Mass temperature checks of passengers at airports are unlikely to be effective in limiting the spread of COVID-19, HIQA has warned.
The health watchdog says there is not enough evidence to suggest the measure works.
Recent months have seen a number of calls for temperature checks to be introduced at Irish airports.
A report from the Oireachtas COVID committee yesterday recommended that "all entrants should be temperature screened on arrival".
However, in a new report - which looks at international research on screening - HIQA says the measure is only effective when it comes to detecting fevers.
The watchdog says: "Not all cases of COVID-19 present with fever and a substantial proportion are asymptomatic (never symptomatic); approximately 25% of symptomatic cases never develop a fever.
"Moreover, some cases may evade detection due to mild clinical symptoms or other confounders, such as the use of antipyretic medicines.
"Therefore, fever screening may not identify a large proportion of potentially infectious cases.
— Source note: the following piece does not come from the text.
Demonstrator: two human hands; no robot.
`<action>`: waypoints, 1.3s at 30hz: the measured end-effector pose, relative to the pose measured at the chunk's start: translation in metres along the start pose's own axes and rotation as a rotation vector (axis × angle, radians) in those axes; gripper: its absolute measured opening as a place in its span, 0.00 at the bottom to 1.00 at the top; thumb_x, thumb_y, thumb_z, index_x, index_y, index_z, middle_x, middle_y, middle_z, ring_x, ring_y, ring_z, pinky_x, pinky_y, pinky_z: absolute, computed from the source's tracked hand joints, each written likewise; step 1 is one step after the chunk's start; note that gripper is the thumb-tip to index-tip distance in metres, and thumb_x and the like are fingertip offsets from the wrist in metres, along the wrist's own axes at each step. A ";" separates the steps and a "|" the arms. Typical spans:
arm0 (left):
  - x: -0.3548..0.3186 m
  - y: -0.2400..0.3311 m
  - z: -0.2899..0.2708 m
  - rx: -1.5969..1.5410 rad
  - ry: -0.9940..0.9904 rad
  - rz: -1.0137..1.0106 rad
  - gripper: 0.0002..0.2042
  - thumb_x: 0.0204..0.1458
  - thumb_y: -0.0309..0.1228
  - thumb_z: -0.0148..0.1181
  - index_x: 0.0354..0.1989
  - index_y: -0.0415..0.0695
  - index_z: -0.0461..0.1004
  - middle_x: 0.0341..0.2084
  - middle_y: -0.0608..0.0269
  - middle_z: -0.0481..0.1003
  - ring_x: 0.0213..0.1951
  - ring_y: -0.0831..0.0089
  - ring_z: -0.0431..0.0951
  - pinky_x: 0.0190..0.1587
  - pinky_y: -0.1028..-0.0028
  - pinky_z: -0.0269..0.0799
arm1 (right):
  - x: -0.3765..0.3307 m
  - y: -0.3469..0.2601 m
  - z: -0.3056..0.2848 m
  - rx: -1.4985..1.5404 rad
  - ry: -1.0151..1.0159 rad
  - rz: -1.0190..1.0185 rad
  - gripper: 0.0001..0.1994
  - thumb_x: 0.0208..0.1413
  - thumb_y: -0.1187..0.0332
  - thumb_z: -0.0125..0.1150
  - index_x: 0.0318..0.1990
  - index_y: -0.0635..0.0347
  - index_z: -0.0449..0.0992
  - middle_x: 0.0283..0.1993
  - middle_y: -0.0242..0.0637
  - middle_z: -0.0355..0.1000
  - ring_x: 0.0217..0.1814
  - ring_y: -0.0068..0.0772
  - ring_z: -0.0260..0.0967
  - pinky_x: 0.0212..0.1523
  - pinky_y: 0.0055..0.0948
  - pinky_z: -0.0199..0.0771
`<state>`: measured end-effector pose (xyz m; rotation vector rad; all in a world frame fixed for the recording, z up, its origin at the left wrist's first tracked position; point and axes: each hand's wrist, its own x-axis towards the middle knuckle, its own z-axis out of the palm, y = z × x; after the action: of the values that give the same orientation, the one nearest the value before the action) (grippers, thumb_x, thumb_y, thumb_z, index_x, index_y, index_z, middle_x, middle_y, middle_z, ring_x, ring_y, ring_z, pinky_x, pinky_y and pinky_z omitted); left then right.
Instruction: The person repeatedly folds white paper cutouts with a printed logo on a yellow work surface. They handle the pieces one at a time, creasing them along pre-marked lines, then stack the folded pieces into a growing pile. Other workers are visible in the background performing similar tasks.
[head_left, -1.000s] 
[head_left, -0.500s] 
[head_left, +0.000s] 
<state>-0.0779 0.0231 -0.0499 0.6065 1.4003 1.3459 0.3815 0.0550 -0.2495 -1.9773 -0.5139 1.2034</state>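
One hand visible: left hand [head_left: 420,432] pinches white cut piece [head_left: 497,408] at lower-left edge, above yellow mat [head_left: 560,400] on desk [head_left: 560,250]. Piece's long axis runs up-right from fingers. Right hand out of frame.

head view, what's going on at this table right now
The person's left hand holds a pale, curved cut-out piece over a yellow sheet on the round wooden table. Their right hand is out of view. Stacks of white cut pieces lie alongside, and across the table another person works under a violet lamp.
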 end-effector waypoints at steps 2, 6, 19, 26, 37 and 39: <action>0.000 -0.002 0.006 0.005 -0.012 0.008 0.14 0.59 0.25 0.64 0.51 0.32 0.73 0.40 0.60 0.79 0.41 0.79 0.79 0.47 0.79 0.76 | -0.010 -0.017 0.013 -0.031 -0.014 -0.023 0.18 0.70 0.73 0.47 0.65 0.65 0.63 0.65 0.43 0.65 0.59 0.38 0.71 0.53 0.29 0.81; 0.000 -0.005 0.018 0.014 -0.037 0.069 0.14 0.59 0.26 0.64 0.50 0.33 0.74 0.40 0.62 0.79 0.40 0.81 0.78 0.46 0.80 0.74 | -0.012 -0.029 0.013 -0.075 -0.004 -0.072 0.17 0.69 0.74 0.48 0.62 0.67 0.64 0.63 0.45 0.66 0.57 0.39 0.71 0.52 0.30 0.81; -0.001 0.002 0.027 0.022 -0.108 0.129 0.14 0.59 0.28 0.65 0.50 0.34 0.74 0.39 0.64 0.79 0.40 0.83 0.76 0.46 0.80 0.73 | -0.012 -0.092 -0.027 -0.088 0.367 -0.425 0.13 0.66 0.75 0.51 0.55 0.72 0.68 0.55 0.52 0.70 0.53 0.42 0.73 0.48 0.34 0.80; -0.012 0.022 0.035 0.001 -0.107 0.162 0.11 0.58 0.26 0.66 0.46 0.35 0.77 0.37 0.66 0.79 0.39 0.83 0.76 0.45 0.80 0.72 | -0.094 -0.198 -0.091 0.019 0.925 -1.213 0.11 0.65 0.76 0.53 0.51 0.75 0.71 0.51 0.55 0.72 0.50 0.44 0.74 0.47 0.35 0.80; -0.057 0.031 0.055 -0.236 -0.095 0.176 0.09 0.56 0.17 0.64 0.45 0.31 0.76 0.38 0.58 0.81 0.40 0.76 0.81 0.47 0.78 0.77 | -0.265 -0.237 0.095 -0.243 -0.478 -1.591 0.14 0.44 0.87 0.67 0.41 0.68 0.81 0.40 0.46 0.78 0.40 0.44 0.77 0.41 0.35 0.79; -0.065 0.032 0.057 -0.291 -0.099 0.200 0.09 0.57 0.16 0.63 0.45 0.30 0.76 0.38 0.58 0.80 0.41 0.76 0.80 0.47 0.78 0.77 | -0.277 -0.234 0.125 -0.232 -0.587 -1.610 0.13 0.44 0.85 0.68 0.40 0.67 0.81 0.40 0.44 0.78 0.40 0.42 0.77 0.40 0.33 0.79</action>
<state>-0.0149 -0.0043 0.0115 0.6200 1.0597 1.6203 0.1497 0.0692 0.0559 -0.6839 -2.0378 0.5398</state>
The report does note a number of potential benefits to the checks, including "discouraging travel of ill people, education and awareness-raising, improvements in public confidence and reductions in the negative economic consequences associated with travel or trade restrictions".
However, they add that it's hard to examine the full effectiveness of screening - saying it was typically implemented alongside a range of other measures, including looking at passenger's contact and travel history.